What you are asked to do
Restating every entry exactly is the whole task.

------ Available data

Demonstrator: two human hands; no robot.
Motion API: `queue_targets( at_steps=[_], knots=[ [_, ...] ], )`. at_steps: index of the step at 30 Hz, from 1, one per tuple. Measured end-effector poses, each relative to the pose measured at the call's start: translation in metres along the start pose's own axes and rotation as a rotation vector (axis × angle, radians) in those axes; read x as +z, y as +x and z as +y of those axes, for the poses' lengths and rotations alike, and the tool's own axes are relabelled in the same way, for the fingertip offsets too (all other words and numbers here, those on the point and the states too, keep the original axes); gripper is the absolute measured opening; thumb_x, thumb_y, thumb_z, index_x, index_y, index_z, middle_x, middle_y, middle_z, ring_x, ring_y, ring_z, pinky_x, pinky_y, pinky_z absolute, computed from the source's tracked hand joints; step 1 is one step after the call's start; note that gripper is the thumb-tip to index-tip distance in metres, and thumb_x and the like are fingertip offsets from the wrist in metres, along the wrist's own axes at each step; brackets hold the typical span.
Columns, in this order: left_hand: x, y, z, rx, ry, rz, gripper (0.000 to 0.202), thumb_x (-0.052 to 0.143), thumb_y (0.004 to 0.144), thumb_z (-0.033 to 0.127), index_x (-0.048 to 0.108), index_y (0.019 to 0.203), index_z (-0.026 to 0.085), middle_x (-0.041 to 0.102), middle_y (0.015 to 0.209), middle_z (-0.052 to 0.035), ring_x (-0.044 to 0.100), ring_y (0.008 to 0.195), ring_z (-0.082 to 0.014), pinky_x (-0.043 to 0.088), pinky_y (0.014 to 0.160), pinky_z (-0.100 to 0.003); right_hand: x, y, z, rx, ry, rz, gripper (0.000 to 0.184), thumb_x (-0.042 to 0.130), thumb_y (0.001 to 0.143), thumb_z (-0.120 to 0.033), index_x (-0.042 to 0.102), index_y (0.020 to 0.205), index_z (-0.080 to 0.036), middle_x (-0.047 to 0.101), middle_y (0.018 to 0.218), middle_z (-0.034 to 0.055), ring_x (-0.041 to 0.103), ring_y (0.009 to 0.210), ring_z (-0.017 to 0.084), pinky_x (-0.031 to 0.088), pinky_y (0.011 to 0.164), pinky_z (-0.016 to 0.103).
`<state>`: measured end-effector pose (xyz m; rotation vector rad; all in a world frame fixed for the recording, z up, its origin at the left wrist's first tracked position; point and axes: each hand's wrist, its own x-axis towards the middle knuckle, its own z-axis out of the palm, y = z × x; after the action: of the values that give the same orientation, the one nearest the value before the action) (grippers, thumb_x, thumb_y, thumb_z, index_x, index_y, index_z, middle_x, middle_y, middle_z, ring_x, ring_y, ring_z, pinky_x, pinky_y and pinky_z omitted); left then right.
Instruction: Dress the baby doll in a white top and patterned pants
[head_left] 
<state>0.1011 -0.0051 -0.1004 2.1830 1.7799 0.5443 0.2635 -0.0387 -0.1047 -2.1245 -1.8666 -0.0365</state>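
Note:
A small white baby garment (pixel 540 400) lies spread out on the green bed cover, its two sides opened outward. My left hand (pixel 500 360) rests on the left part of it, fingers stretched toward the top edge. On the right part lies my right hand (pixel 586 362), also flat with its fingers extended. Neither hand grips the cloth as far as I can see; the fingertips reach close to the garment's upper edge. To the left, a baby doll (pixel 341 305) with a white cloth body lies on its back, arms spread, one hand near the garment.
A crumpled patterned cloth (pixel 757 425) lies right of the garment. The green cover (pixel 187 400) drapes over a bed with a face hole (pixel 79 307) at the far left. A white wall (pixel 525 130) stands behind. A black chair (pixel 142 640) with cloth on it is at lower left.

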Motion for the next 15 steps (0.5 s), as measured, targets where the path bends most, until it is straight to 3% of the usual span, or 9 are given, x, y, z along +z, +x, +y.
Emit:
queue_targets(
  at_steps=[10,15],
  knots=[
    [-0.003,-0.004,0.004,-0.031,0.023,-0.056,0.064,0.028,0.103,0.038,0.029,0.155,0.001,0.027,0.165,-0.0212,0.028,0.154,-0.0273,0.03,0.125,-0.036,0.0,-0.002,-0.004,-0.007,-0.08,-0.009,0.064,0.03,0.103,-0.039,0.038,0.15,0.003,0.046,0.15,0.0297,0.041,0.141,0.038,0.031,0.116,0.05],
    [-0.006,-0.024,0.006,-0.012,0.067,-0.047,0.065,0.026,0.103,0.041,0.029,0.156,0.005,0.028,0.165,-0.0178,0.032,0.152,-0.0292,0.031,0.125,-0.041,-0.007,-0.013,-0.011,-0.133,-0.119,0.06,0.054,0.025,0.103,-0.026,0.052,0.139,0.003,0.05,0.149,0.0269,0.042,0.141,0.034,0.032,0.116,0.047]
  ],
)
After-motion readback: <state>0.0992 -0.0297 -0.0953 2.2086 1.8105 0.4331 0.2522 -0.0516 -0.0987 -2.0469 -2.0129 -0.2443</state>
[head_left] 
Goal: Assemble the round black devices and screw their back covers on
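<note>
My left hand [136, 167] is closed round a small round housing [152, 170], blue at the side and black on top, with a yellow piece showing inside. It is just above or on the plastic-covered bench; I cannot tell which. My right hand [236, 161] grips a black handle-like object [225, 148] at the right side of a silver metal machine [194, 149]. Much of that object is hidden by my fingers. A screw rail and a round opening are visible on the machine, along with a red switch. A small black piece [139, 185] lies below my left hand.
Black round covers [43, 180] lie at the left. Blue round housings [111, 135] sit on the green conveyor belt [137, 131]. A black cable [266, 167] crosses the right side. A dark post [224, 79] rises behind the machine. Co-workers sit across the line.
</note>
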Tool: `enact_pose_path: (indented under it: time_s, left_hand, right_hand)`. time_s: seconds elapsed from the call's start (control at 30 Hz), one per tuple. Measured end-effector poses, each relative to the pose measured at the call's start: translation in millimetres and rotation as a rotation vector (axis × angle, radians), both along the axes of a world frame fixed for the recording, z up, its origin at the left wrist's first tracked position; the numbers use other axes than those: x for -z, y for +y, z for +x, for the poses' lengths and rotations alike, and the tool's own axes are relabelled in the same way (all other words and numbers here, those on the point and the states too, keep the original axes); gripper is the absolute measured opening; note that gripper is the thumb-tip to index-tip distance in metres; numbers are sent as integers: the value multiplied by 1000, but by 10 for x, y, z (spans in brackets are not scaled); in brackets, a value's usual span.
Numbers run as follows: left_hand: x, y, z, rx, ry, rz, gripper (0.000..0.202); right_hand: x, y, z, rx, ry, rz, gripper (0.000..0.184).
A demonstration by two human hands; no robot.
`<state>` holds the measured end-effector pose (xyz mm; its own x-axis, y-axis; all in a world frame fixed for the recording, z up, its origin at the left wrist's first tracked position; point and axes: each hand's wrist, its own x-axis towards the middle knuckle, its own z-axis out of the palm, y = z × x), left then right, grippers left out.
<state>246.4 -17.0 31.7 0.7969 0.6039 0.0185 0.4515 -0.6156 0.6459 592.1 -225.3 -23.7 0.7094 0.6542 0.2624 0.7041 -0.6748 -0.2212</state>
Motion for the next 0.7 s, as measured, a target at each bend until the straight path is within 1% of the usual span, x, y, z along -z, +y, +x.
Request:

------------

Solved exercise
Demonstrator: two human hands; no robot.
Motion API: `queue_targets( at_steps=[_], knots=[ [_, ...] ], )`. at_steps: index of the step at 30 Hz, from 1, one per tuple. Measured end-effector poses, each relative to the pose measured at the call's start: translation in metres along the start pose's own axes and rotation as a rotation vector (axis × angle, radians) in those axes; read x as +z, y as +x and z as +y of those axes, for the poses' lengths and rotations alike, and the tool's own axes are relabelled in the same way, for the fingertip offsets too (all other words and numbers here, those on the point and the states too, keep the original axes); gripper is the absolute measured opening; thumb_x, thumb_y, thumb_z, index_x, index_y, index_z, middle_x, middle_y, middle_z, ring_x, ring_y, ring_z, pinky_x, pinky_y, pinky_z absolute, computed from the source's tracked hand joints; step 1 is one step after the call's start; note that gripper is the thumb-tip to index-tip distance in metres, and thumb_x and the like are fingertip offsets from the wrist in metres, along the wrist's own axes at each step; brackets hold the typical span.
Columns, in this order: left_hand: x, y, z, rx, ry, rz, gripper (0.000 to 0.202), thumb_x (-0.052 to 0.143), thumb_y (0.004 to 0.144), thumb_z (-0.033 to 0.127), index_x (-0.048 to 0.108), index_y (0.019 to 0.203), index_z (-0.026 to 0.085), middle_x (-0.041 to 0.102), middle_y (0.015 to 0.209), middle_z (-0.052 to 0.035), ring_x (-0.044 to 0.100), ring_y (0.008 to 0.195), ring_z (-0.082 to 0.014), pinky_x (-0.043 to 0.088), pinky_y (0.014 to 0.160), pinky_z (-0.100 to 0.003); right_hand: x, y, z, rx, ry, rz, gripper (0.000 to 0.184), thumb_x (-0.042 to 0.130), thumb_y (0.001 to 0.143), thumb_z (-0.120 to 0.033), index_x (-0.042 to 0.102), index_y (0.020 to 0.205), index_z (-0.080 to 0.036), middle_x (-0.047 to 0.101), middle_y (0.018 to 0.218), middle_z (-0.034 to 0.055), ring_x (-0.041 to 0.103), ring_y (0.009 to 0.210), ring_z (-0.017 to 0.084), pinky_x (-0.031 to 0.088), pinky_y (0.011 to 0.164), pinky_z (-0.016 to 0.103).
`<state>`: measured end-effector pose (xyz m; rotation vector rad; all in a world frame fixed for the recording, z up, its origin at the left wrist's first tracked position; point and axes: each hand's wrist, its own x-axis towards the middle knuckle, its own z-axis out of the palm, y = z × x; after the action: of the values that give the same orientation, the one nearest the value before the action) (grippers, thumb_x, thumb_y, thumb_z, index_x, index_y, index_z, middle_x, middle_y, middle_z, ring_x, ring_y, ring_z, pinky_x, pinky_y and pinky_z omitted); left then right.
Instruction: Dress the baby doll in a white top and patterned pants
[head_left] 
<state>0.1011 -0.0051 -0.1004 2.1830 1.7799 0.5443 0.2635 -0.0387 -0.1047 -2.1245 -1.8666 -0.0365</state>
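Note:
A small white baby garment (pixel 540 400) lies spread out on the green bed cover, its two sides opened outward. My left hand (pixel 500 360) rests on the left part of it, fingers stretched toward the top edge. On the right part lies my right hand (pixel 586 362), also flat with its fingers extended. Neither hand grips the cloth as far as I can see; the fingertips reach close to the garment's upper edge. To the left, a baby doll (pixel 341 305) with a white cloth body lies on its back, arms spread, one hand near the garment.
A crumpled patterned cloth (pixel 757 425) lies right of the garment. The green cover (pixel 187 400) drapes over a bed with a face hole (pixel 79 307) at the far left. A white wall (pixel 525 130) stands behind. A black chair (pixel 142 640) with cloth on it is at lower left.
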
Motion for the next 15 steps (0.5 s), as measured, targets where the path bends most, until it is straight to 3% of the usual span, or 9 are given, x, y, z along +z, +x, +y.
Emit:
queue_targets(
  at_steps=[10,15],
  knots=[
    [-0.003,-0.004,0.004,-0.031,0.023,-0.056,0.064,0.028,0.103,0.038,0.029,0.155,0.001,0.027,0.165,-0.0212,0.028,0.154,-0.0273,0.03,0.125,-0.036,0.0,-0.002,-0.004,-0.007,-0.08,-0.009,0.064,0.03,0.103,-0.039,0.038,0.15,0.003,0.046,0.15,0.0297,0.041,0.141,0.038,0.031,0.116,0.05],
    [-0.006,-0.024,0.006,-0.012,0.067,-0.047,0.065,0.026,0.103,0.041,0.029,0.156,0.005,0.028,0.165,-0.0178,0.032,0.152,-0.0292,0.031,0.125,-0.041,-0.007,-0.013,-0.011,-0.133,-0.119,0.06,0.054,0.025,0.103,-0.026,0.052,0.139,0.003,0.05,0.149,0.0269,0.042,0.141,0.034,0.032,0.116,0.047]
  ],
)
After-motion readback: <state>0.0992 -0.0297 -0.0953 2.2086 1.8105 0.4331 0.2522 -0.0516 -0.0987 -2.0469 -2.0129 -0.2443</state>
[head_left] 
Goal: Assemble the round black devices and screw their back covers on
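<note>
My left hand [136, 167] is closed round a small round housing [152, 170], blue at the side and black on top, with a yellow piece showing inside. It is just above or on the plastic-covered bench; I cannot tell which. My right hand [236, 161] grips a black handle-like object [225, 148] at the right side of a silver metal machine [194, 149]. Much of that object is hidden by my fingers. A screw rail and a round opening are visible on the machine, along with a red switch. A small black piece [139, 185] lies below my left hand.
Black round covers [43, 180] lie at the left. Blue round housings [111, 135] sit on the green conveyor belt [137, 131]. A black cable [266, 167] crosses the right side. A dark post [224, 79] rises behind the machine. Co-workers sit across the line.
</note>
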Tool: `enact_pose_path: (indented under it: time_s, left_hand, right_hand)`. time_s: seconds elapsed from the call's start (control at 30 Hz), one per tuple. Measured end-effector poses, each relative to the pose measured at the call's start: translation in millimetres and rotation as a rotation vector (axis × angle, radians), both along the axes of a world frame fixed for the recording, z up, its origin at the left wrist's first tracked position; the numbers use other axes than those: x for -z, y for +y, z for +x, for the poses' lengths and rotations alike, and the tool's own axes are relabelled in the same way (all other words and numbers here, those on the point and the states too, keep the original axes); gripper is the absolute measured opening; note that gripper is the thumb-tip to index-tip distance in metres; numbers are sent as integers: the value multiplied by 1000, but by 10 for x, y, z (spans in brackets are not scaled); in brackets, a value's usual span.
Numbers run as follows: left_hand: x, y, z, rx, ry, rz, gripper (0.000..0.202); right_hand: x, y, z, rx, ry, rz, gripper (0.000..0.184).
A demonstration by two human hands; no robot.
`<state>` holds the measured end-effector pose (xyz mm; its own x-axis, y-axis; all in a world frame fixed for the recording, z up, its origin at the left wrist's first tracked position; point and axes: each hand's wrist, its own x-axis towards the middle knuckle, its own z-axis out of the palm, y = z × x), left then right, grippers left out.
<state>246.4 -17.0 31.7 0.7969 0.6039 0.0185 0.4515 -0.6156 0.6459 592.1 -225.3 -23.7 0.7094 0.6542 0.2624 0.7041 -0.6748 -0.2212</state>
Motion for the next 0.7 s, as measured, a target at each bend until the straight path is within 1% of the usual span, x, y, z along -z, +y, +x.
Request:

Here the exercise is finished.